La gira presidencial por el interior apunta a respaldar la idea de una “federalización” de la gestión, pero por ahora se limita a actos simbólicos y sin interacción con los mandatarios locales. En Corrientes, el presidente expuso en el Congreso de Economía Regional acompañado por Karina Milei y Manuel Adorni, mientras que el ministro del Interior, Diego Santilli, continúa su ronda con gobernadores aliados, todos firmantes del Pacto de Mayo. El gobernador Gustavo Valdés, en tanto, se encuentra en el exterior buscando inversiones, por lo cual no hubo encuentro político con el Presidente.
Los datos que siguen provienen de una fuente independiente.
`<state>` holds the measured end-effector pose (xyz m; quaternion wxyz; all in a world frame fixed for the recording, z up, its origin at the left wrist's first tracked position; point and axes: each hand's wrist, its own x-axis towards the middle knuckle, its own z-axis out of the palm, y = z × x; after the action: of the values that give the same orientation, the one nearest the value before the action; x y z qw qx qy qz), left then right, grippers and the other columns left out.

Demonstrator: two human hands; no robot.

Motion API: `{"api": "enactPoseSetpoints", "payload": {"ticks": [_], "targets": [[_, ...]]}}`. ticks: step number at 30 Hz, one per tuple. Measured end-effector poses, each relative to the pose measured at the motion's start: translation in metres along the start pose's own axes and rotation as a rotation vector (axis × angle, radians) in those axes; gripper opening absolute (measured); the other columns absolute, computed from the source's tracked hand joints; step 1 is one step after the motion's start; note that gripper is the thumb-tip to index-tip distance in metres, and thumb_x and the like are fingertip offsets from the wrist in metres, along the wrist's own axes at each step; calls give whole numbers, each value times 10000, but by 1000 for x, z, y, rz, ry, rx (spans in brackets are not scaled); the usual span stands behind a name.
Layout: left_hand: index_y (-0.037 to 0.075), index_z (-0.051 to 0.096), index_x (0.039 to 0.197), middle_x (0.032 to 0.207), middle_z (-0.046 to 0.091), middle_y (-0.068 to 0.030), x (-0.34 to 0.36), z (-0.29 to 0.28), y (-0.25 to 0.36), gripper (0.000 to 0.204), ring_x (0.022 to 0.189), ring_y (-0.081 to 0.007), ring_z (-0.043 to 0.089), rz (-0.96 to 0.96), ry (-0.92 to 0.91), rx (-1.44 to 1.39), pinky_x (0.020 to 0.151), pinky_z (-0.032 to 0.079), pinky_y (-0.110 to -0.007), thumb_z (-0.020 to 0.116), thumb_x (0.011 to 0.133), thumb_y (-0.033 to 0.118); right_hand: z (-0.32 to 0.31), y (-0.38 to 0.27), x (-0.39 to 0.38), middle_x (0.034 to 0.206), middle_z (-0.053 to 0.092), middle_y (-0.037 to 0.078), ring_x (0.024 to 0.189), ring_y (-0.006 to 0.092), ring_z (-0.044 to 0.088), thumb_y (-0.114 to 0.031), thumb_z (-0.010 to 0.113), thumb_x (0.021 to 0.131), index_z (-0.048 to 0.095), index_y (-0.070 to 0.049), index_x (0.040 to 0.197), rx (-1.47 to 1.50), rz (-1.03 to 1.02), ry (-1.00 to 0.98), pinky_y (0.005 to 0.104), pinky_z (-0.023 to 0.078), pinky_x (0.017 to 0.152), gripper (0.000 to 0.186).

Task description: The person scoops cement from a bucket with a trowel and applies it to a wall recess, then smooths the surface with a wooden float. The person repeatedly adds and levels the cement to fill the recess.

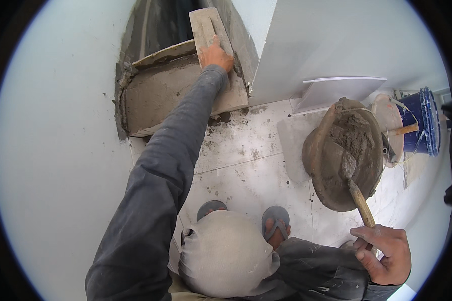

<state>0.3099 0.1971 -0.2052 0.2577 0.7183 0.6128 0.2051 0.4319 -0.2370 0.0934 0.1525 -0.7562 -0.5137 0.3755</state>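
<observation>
My left hand (217, 56) reaches far forward, closed on a long flat plastering float (202, 25), its index finger lying along the handle. The float is at the right end of a raised ledge coated with smooth wet mortar (158, 88). At the lower right, my right hand (385, 253) is closed round the end of a trowel's wooden handle (361, 203). The mortar-smeared trowel blade (348, 164) rests in a rubber basin (316, 150) of grey mortar (354, 133). My left fingers are partly hidden from above.
Right of the basin stand a blue bucket (419, 120) and a pale, mortar-stained container (387, 120). A white sheet (336, 93) leans on the right wall (356, 40). Mortar crumbs dot the tiled floor (241, 178). A thin board (165, 52) edges the ledge's far side.
</observation>
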Motion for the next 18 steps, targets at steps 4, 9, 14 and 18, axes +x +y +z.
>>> {"api": "enactPoseSetpoints", "payload": {"ticks": [4,9,14,18], "targets": [[142,366,1533,1401,403,-350,-4,5,1,764,1287,-488,445,21,-5,-38,1121,367,-482,649,824,156,-2,-4,-5,725,685,148,612,248,684,-207,705,839,698,68,1047,-55,-4,23,315,535,630,345],[179,414,1515,1297,487,-336,-14,10,0,721,1220,-473,510,-12,53,21,1069,418,-470,612,822,170,2,-3,-10,726,672,157,623,258,685,-96,721,790,699,42,1079,-34,-29,8,326,530,621,320],[85,562,1392,1161,596,-281,-41,-8,-20,536,1134,-408,579,287,150,-178,1017,449,-445,591,900,293,-5,7,-17,754,665,150,622,246,653,-65,701,826,670,45,1145,-88,-76,210,330,501,623,339],[38,615,1311,1134,645,-190,-115,-35,-63,409,1048,-332,634,401,263,-386,933,492,-413,605,912,126,-11,46,0,786,661,177,644,271,644,-54,672,849,666,62,1119,-195,-25,263,340,500,632,294]]}}
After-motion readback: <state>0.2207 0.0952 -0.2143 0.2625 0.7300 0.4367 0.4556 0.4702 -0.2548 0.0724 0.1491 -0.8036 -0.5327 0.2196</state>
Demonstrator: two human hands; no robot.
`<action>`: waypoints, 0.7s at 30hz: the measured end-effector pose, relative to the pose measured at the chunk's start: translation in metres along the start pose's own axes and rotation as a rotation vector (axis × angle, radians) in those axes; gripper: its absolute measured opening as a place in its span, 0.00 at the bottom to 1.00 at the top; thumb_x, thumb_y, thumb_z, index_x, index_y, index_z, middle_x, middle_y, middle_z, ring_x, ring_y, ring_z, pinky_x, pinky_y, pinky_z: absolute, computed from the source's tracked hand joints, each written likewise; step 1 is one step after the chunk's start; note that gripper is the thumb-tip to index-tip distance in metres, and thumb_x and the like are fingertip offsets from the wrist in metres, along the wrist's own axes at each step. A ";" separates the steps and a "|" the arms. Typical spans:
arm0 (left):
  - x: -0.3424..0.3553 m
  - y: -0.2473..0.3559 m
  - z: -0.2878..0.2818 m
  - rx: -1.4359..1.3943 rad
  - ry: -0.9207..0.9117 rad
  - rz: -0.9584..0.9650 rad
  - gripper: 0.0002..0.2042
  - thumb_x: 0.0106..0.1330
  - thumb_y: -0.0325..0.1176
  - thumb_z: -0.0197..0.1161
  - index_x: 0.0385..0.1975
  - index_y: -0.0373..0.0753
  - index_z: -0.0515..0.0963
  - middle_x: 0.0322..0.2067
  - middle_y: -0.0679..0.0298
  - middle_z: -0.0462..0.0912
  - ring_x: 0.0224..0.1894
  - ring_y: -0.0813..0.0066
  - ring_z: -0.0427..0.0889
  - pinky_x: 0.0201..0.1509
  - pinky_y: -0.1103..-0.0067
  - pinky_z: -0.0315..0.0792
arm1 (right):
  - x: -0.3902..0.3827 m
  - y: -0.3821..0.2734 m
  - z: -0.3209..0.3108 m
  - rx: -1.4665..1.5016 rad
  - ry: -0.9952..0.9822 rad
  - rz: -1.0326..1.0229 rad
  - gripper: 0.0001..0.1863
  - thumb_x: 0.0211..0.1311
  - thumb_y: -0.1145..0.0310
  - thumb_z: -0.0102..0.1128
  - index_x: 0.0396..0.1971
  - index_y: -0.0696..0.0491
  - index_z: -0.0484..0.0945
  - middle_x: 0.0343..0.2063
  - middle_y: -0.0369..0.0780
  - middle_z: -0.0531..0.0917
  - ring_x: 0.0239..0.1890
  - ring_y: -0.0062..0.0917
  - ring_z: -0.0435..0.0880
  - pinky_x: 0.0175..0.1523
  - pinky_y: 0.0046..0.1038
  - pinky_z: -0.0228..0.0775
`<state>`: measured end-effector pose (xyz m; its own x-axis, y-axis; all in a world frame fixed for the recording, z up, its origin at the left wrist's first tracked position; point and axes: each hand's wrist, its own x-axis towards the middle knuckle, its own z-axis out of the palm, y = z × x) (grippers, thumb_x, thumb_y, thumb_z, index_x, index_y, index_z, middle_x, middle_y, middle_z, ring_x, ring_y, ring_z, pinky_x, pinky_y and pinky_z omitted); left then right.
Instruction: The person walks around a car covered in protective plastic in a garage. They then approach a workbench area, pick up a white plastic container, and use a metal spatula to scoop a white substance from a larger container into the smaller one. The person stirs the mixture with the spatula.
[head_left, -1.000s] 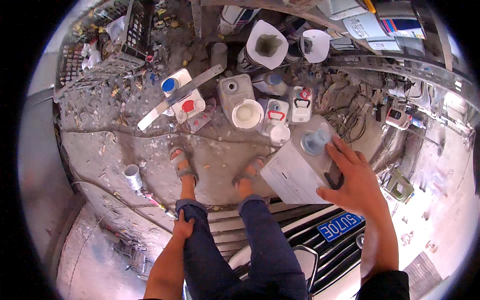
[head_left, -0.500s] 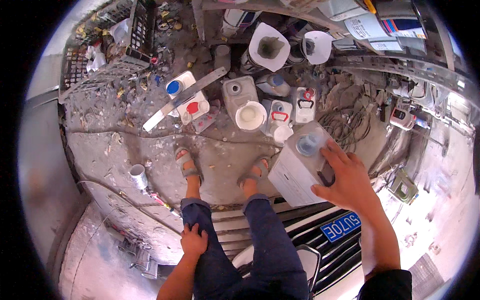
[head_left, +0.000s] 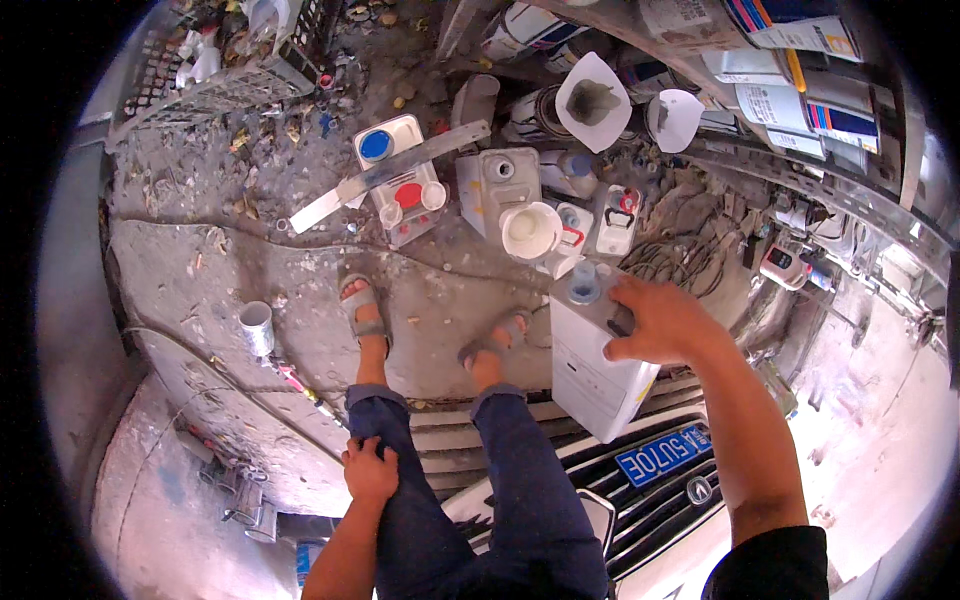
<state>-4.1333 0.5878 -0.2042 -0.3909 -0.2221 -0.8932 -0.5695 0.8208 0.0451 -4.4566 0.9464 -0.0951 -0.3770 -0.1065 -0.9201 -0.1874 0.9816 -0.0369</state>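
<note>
My right hand (head_left: 655,325) is closed on the black handle at the top of a whitish rectangular canister (head_left: 597,370). A translucent cap or cup (head_left: 583,284) sits over the canister's neck. I cannot tell whether the canister's base touches the floor. My left hand (head_left: 370,468) holds nothing and rests on my left knee, fingers apart. Left of my feet stands a spray gun (head_left: 290,378) with a silvery cup (head_left: 256,328). Ahead, a white cup (head_left: 530,230) rests on a grey open-necked canister (head_left: 508,168).
A flat stick (head_left: 375,180) lies across a blue-capped container (head_left: 376,146). Paper-lined cans (head_left: 593,102) stand near a shelf of tins (head_left: 785,110). A hose coil (head_left: 680,270), black crate (head_left: 210,95) and small red-capped canister (head_left: 618,222) surround the spot. A car grille (head_left: 660,500) lies close below.
The canister, with my right hand on its handle, has turned and shifted left, showing more of its front side. My left hand stays on my knee. The whole view has shifted somewhat.
</note>
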 end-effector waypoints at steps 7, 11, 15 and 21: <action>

Desde Buenos Aires, Kicillof denunció un trato discriminatorio del Gobierno nacional por dejar afuera a su distrito, el más poblado del país. Su ministro, Carlos Bianco, envió una solicitud formal de reunión a Santilli, pero solo obtuvo una respuesta por redes: “Tomo nota”. En La Plata reclaman la reactivación de obras paralizadas y la restitución de fondos nacionales, una deuda que, aseguran, supera los $12,9 billones.

En este contexto, los mandatarios provinciales observan con cautela la “reforma laboral” que Milei prepara para enviar al Congreso. Lejos de entusiasmar a los gobiernos locales, consideran que será apenas un guiño al mercado y que no generará nuevos empleos ni cambios estructurales. Algunos incluso prefieren llamarla “modernización laboral”, convencidos de que el Gobierno busca más una victoria política que una transformación real. “Nos tendríamos que estar revoleando sillas si fuera una reforma fundacional”, admitió un gobernador en privado. El clima, lejos de distenderse, confirma que la llamada “nueva etapa de diálogo” avanza, pero sin diálogo.